*WHAT YOU HAVE TO DO*
Every line from the beginning of the data through the line containing "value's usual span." should be reproduced exactly, and no further lines should be output.
[[ THE RECORDS open ]]
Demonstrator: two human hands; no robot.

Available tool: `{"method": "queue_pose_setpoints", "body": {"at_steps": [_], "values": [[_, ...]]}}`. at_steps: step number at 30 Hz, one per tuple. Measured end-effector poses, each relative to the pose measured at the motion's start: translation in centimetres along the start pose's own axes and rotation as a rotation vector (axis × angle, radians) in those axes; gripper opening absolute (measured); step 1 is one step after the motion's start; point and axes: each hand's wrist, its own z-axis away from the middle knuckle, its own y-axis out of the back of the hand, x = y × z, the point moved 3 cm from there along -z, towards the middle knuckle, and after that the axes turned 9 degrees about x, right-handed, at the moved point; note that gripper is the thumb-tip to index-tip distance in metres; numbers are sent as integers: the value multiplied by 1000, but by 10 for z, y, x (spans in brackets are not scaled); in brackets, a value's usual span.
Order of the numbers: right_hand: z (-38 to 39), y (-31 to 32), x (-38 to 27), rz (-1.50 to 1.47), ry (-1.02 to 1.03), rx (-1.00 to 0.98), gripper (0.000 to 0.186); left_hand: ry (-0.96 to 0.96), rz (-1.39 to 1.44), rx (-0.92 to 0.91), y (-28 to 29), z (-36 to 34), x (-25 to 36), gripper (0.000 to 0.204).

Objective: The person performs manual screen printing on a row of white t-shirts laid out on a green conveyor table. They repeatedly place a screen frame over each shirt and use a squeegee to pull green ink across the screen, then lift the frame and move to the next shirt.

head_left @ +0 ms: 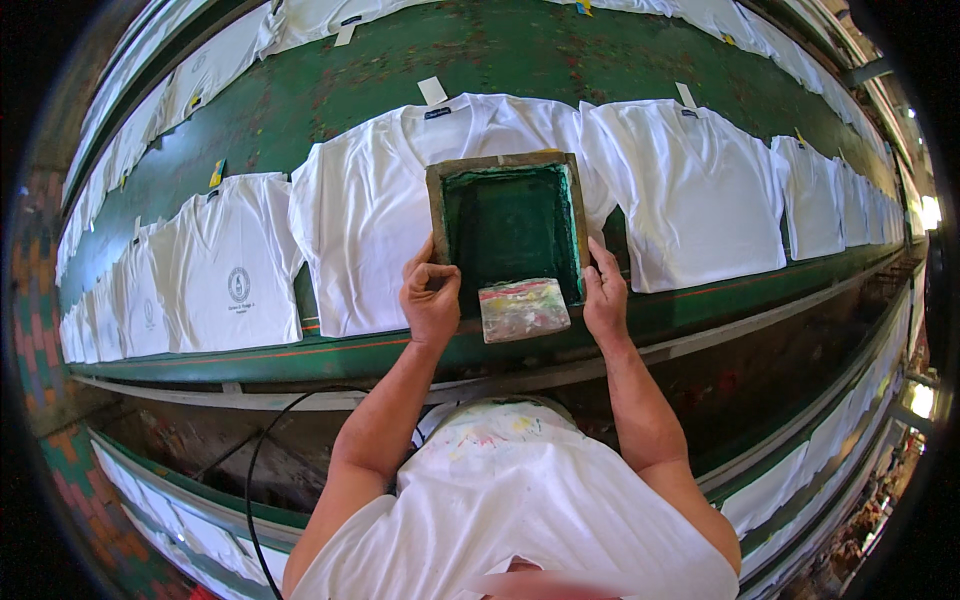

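Observation:
A square screen-printing frame (pixel 436 195) with a green, ink-coated inside is over a white V-neck T-shirt (pixel 360 230) in the middle. My left hand (pixel 433 290) grips the frame's lower left side, its fingers curled. My right hand (pixel 604 290) holds the right side, thumb along the edge. A paint-smeared squeegee (pixel 523 315) lies across the frame's lower edge, between my hands. Whether the frame rests on the shirt or hangs just above it, I cannot tell.
The long green table (pixel 480 55) bears rows of white shirts, some at left with dark round prints (pixel 238 287). Small tags (pixel 432 90) stand above the shirts. A rail (pixel 300 398) runs along the near edge. A black cable (pixel 252 490) hangs at lower left, and more shirts lie on tables behind me.

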Motion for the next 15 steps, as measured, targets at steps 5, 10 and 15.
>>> {"method": "queue_pose_setpoints", "body": {"at_steps": [5, 10, 15], "values": [[-1, -1, -2, 39, 28, 9, 48, 70, 44, 1, 0, 2, -2, 12], [-1, -2, 0, 46, 38, 17, 48, 69, 44, 0, -1, 1, -5, 11], [-4, 0, 0, 54, 47, -4, 49, 91, 4, -10, 1, 1, -8, 8]]}}
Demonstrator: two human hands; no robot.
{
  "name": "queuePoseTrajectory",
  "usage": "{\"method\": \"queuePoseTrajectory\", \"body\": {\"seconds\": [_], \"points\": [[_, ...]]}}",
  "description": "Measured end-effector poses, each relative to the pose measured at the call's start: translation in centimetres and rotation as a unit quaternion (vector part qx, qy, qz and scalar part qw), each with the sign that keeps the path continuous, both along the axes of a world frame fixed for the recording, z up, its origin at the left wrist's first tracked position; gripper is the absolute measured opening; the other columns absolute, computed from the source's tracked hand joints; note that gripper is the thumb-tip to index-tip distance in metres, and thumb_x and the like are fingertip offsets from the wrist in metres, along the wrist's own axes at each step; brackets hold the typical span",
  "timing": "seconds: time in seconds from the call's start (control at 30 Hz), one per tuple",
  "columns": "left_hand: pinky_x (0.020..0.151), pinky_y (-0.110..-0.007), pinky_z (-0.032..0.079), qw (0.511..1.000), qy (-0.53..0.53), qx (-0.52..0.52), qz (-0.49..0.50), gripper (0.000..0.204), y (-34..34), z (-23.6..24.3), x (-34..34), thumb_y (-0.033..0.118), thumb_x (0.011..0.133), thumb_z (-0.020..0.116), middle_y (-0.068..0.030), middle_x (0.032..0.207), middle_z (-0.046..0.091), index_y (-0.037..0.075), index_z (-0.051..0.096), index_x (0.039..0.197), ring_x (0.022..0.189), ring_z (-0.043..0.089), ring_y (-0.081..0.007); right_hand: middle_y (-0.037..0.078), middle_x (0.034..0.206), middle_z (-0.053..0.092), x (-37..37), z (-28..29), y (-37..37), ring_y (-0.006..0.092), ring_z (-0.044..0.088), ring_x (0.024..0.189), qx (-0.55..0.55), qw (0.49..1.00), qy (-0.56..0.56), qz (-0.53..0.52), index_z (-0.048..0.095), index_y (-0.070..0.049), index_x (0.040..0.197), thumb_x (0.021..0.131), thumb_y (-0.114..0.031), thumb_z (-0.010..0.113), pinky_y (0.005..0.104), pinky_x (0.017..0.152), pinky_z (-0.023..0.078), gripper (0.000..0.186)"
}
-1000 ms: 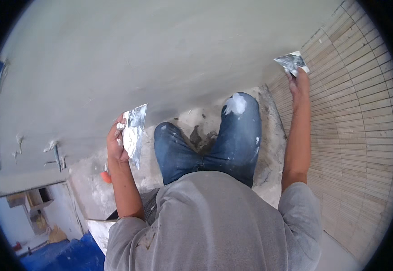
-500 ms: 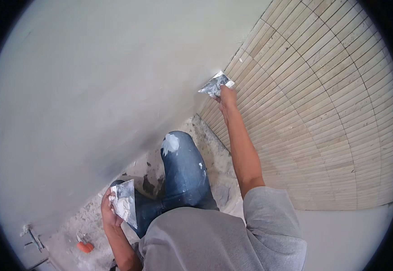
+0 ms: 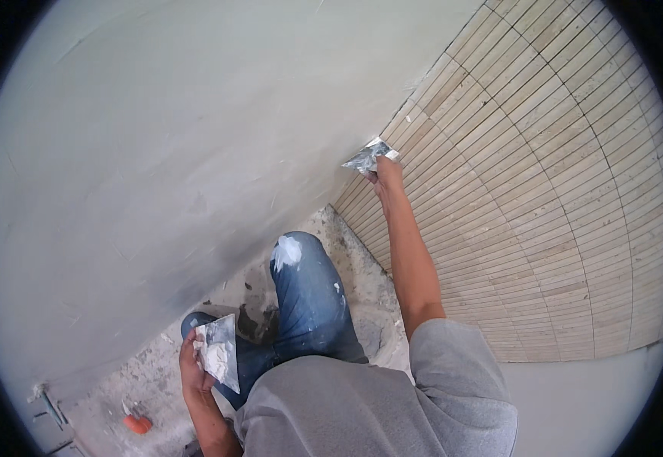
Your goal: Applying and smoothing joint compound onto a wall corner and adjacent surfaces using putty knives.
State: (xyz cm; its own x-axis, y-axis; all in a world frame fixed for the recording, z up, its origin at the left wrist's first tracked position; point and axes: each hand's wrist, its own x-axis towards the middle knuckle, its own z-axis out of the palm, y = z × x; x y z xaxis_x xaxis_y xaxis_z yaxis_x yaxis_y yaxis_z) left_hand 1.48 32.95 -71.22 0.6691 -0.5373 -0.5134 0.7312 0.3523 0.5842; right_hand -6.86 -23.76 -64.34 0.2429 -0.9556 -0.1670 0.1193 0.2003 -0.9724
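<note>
My right hand (image 3: 385,174) is closed on a smeared metal putty blade (image 3: 366,155), which lies at the edge where the smooth grey-white wall (image 3: 171,129) meets the beige strip-tiled wall (image 3: 514,183). At the lower left, my left hand (image 3: 194,362) grips a wide metal blade (image 3: 225,344) carrying a lump of white putty (image 3: 217,359), held over my jeans (image 3: 301,297), which have white smears on the knee.
Below is a rough, stained concrete floor (image 3: 362,327) meeting both walls in a corner. An orange tool (image 3: 138,423) lies on it at lower left, near pipe stubs (image 3: 51,404) at the wall. A plain pale surface (image 3: 568,396) lies under the tiles at lower right.
Since a second ago my view has swung right toward the tiled corner; the blue-sheeted area at lower left has left view. Over the last half second the right blade has shifted only slightly.
</note>
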Motion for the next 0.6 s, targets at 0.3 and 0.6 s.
{"method": "queuePoseTrajectory", "body": {"seconds": [0.3, 0.6], "points": [[0.073, -0.035, 0.059, 0.998, -0.006, -0.036, -0.043, 0.019, -0.3, -0.1, -0.7, 0.022, 0.097, 0.052, -0.0081, 0.095, 0.067, 0.005, 0.057, 0.102, 0.082, 0.069, -0.0217, 0.011, 0.101, 0.068, 1.3, 1.1, -0.7, 0.0251, 0.070, 0.082, -0.011, 0.997, 0.068, 0.024, 0.063, -0.001, 0.114, 0.089, -0.001, 0.046, 0.0368, 0.059, 0.061, 0.030], [0.073, -0.035, 0.058, 0.997, -0.037, -0.031, -0.057, 0.023, 0.6, -1.3, -0.6, 0.031, 0.097, 0.052, -0.0087, 0.093, 0.065, 0.007, 0.053, 0.095, 0.082, 0.068, -0.0213, 0.012, 0.101, 0.068, 1.6, 1.8, -1.1, 0.0244, 0.069, 0.084, 0.003, 0.996, 0.088, 0.028, 0.061, -0.001, 0.114, 0.095, -0.004, 0.047, 0.0341, 0.057, 0.062, 0.024]]}}
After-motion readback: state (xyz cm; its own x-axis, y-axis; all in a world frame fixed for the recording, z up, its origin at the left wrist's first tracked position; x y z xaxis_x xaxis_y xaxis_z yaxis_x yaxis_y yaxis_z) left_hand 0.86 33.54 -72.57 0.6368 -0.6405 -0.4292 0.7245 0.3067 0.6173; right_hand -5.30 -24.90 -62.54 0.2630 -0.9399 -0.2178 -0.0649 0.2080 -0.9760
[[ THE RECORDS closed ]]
*TASK SOLUTION*
Demonstrator: two human hands; no robot.

Available tool: `{"method": "queue_pose_setpoints", "body": {"at_steps": [_], "values": [[_, ...]]}}`. at_steps: step number at 30 Hz, one per tuple. Measured end-effector poses, each relative to the pose measured at the motion's start: translation in centimetres along the start pose's own axes and rotation as a rotation vector (axis × angle, radians) in those axes; gripper opening absolute (measured); step 1 is one step after the motion's start; point and axes: each hand's wrist, its own z-axis away from the middle knuckle, its own y-axis out of the back of the hand, x = y × z, the point moved 3 cm from there along -z, towards the middle knuckle, and after that the axes turned 9 degrees about x, right-handed, at the moved point; note that gripper is the thumb-tip to index-tip distance in metres; numbers are sent as integers: the value multiplied by 1000, but by 10 for z, y, x (spans in brackets are not scaled); in brackets, a value's usual span.

Nothing more remains in this exercise.